Sampling Problems-Reading Notes of programming Pearl River

Question: enter two integers, M and N, and m <n. Output an ordered list composed of M random numbers. The random numbers range from 0 to n-1, and each integer can appear at most once.

Method 1:

The method proposed in knuth's book seminumerical algorithms traverses n numbers sequentially, and elements that pass random test conditions are selected.
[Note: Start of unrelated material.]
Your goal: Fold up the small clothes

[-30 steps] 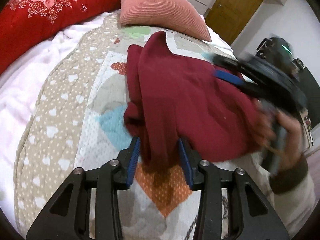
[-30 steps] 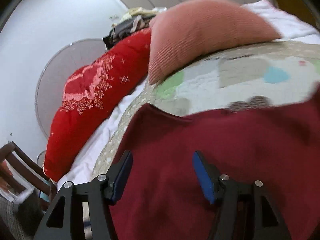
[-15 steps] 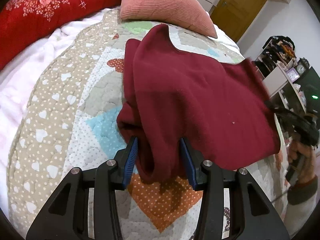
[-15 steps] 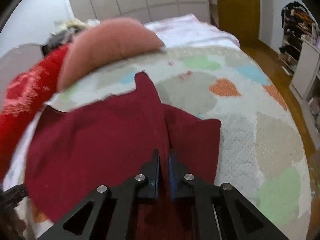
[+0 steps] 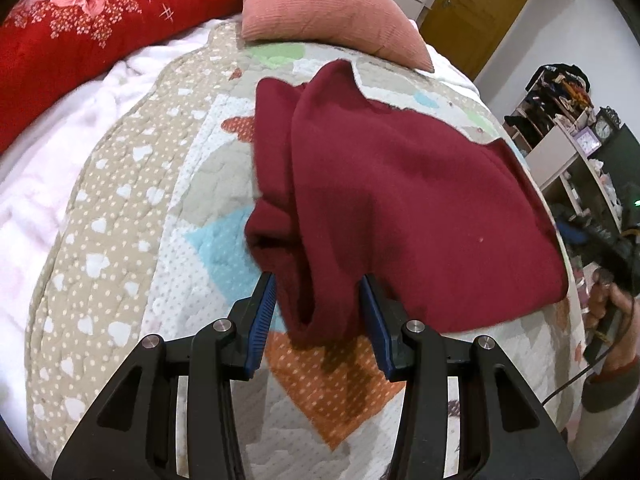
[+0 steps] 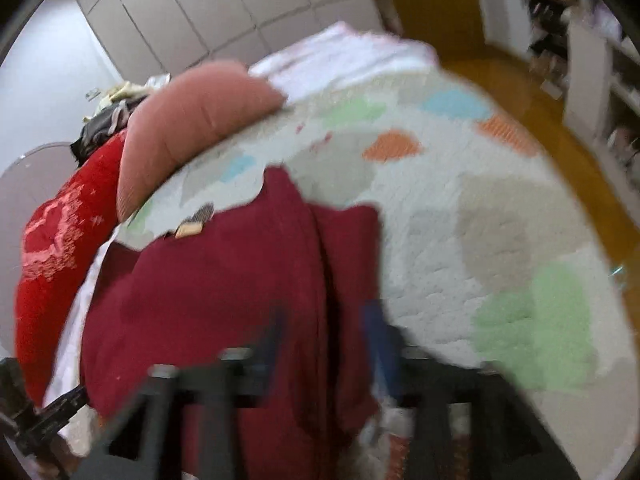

An example is used to explain the random test conditions, such as m = 2 and n = 5. The probability that the first element 0 is selected is 2/5. The probability that the second element 1 is selected depends on whether the first element is selected. If 0 is selected, the probability of 1 being selected is 1/4. Otherwise, it is 2/4. The probability of all 1 being selected is (2/5) * (1/4) + (3/5) * (2/4) = 2/5; similarly, the probability of element 2 being selected depends on the first two choices. If not selected, the probability of option 2 being selected is 2/3. If either of the first two is selected, then the probability of 2 being selected is 1/3. If both of the first two are selected, the probability of 2 being selected is 0, so the probability of 2 being selected is (3/5) * (3/5) * (2/3) + 2 * (2/5) * (3/5) * (1/3) = 2/5. And so on. The probability of each element being selected is 2/5.

In general, if S elements are selected from the remaining R elements, the probability of the next element being selected is S/R. From the perspective of the entire data set, the probability of each element being selected is the same.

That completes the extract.